Problem description :: Whenever a line in the data contains "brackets", show that line.

Data provided ::
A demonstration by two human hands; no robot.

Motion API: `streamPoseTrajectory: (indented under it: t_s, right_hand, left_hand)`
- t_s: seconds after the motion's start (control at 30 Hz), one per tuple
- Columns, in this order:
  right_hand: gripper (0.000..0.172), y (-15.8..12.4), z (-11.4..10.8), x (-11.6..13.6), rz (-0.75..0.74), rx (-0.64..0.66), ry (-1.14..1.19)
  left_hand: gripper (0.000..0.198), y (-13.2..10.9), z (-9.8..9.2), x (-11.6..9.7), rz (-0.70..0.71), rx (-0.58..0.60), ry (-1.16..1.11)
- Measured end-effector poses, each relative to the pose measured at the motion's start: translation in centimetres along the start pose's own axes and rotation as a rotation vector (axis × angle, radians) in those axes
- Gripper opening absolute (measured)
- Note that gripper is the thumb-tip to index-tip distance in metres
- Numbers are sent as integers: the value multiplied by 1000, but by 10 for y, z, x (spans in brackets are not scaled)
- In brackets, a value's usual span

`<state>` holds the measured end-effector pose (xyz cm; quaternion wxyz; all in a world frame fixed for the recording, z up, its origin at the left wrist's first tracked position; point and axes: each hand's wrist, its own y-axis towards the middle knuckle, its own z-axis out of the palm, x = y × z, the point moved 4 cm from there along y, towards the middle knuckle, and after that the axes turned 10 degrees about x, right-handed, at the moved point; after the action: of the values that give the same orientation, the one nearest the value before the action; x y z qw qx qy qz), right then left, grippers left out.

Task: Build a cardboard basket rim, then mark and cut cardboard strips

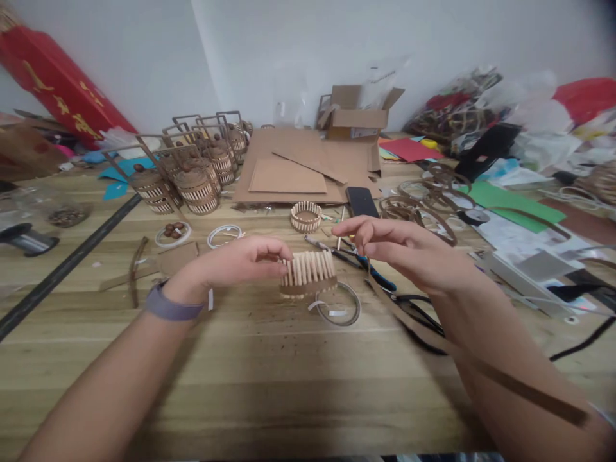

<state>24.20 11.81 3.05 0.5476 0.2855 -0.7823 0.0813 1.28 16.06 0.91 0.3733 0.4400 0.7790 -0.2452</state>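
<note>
My left hand (257,260) is closed on the rim of a small round basket piece (310,274) made of pale upright sticks with a brown band around its lower part. It is held tilted above the table, and the far side is hidden. To the right, my right hand (404,247) pinches the end of a long brown strip (529,393), which trails back across my forearm. A grey-white ring (357,311) with bits of white tape lies just below the basket piece. Beyond my hands stands a similar stick ring (306,218).
Pliers (382,277) and black-handled scissors (423,311) lie by my right hand, with a phone (362,202) behind. Several lidded baskets (197,189) with handles stand at the back left. Cardboard sheets (289,176) and coiled brown strips (433,192) lie farther back.
</note>
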Motion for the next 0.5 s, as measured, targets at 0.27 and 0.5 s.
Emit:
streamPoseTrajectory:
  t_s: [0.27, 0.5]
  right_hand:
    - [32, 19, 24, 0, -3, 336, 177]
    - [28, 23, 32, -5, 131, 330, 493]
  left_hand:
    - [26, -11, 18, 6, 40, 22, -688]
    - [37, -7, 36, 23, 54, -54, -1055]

Solution ::
- Numbers are sent as integers: the value multiplied by 1000, but by 10 for y, z, x (spans in brackets are not scaled)
- In brackets, a value's usual span

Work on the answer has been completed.